• **EXERCISE BRIEF**:
Give the listing again word for word. Skip the pictures.

◇ ◇ ◇ ◇ ◇

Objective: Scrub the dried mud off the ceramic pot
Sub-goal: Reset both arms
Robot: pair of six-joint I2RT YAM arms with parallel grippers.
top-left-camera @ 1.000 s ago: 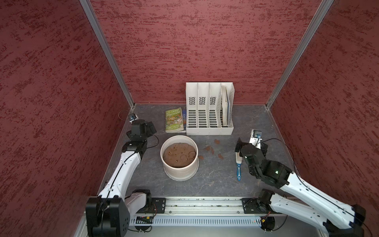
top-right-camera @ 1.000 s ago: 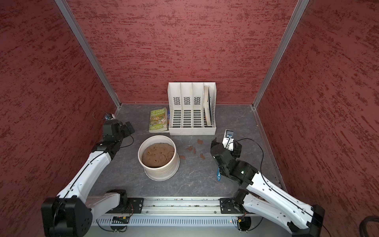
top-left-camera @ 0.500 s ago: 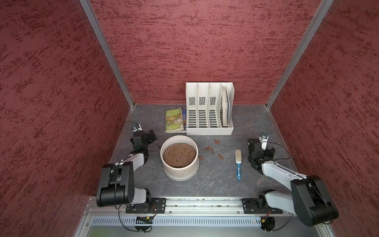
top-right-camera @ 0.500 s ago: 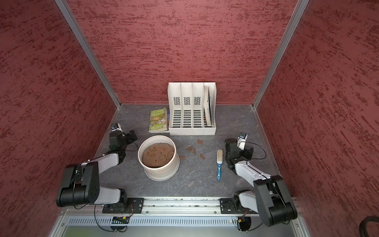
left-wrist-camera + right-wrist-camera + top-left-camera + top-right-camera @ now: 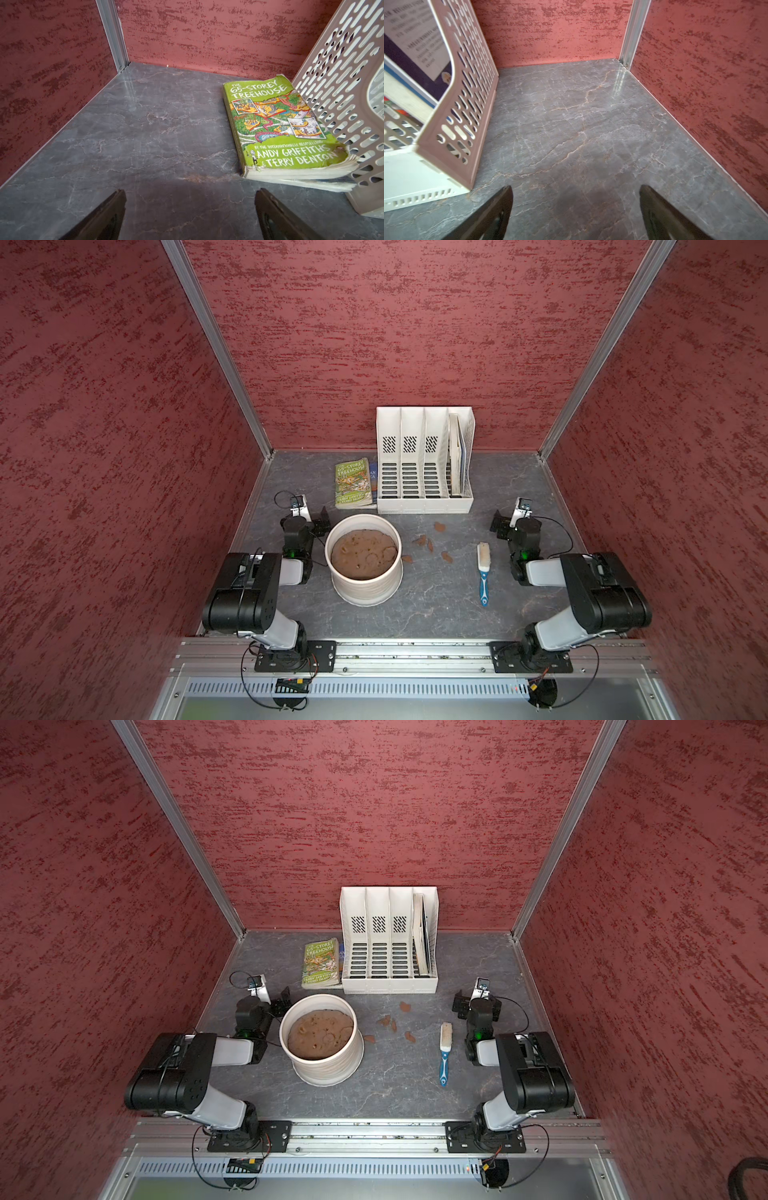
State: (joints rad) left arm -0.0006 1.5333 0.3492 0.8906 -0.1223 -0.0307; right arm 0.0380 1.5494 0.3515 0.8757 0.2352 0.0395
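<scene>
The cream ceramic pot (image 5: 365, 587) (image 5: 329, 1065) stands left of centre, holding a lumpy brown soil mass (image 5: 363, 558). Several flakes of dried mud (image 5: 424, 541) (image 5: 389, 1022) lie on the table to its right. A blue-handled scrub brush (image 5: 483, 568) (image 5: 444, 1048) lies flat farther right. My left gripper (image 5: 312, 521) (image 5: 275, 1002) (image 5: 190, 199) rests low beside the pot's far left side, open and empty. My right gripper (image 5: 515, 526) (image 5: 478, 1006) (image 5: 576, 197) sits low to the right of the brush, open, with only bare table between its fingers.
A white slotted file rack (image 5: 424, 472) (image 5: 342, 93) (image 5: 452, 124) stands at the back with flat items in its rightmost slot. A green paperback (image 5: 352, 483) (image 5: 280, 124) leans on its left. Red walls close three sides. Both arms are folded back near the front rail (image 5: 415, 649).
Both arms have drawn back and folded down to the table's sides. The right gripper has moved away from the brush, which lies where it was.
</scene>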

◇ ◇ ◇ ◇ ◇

• **RESPONSE TO THIS EXERCISE**:
Objective: Scrub the dried mud off the ceramic pot
Sub-goal: Reset both arms
Robot: pair of six-joint I2RT YAM arms with parallel grippers.
top-left-camera @ 1.000 s ago: 
top-right-camera @ 1.000 s ago: 
top-left-camera @ 0.500 s ago: 
top-right-camera @ 0.500 s ago: 
left-wrist-camera + right-wrist-camera + top-left-camera + top-right-camera @ now: 
State: (joints rad) left arm -0.0006 1.5333 0.3492 0.8906 -0.1223 -0.0307; right arm 0.0380 1.5494 0.3515 0.8757 0.2352 0.0395
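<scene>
The cream ceramic pot (image 5: 365, 587) (image 5: 329, 1065) stands left of centre, holding a lumpy brown soil mass (image 5: 363, 558). Several flakes of dried mud (image 5: 424, 541) (image 5: 389, 1022) lie on the table to its right. A blue-handled scrub brush (image 5: 483, 568) (image 5: 444, 1048) lies flat farther right. My left gripper (image 5: 312, 521) (image 5: 275, 1002) (image 5: 190, 199) rests low beside the pot's far left side, open and empty. My right gripper (image 5: 515, 526) (image 5: 478, 1006) (image 5: 576, 197) sits low to the right of the brush, open, with only bare table between its fingers.
A white slotted file rack (image 5: 424, 472) (image 5: 342, 93) (image 5: 452, 124) stands at the back with flat items in its rightmost slot. A green paperback (image 5: 352, 483) (image 5: 280, 124) leans on its left. Red walls close three sides. Both arms are folded back near the front rail (image 5: 415, 649).
Both arms have drawn back and folded down to the table's sides. The right gripper has moved away from the brush, which lies where it was.
</scene>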

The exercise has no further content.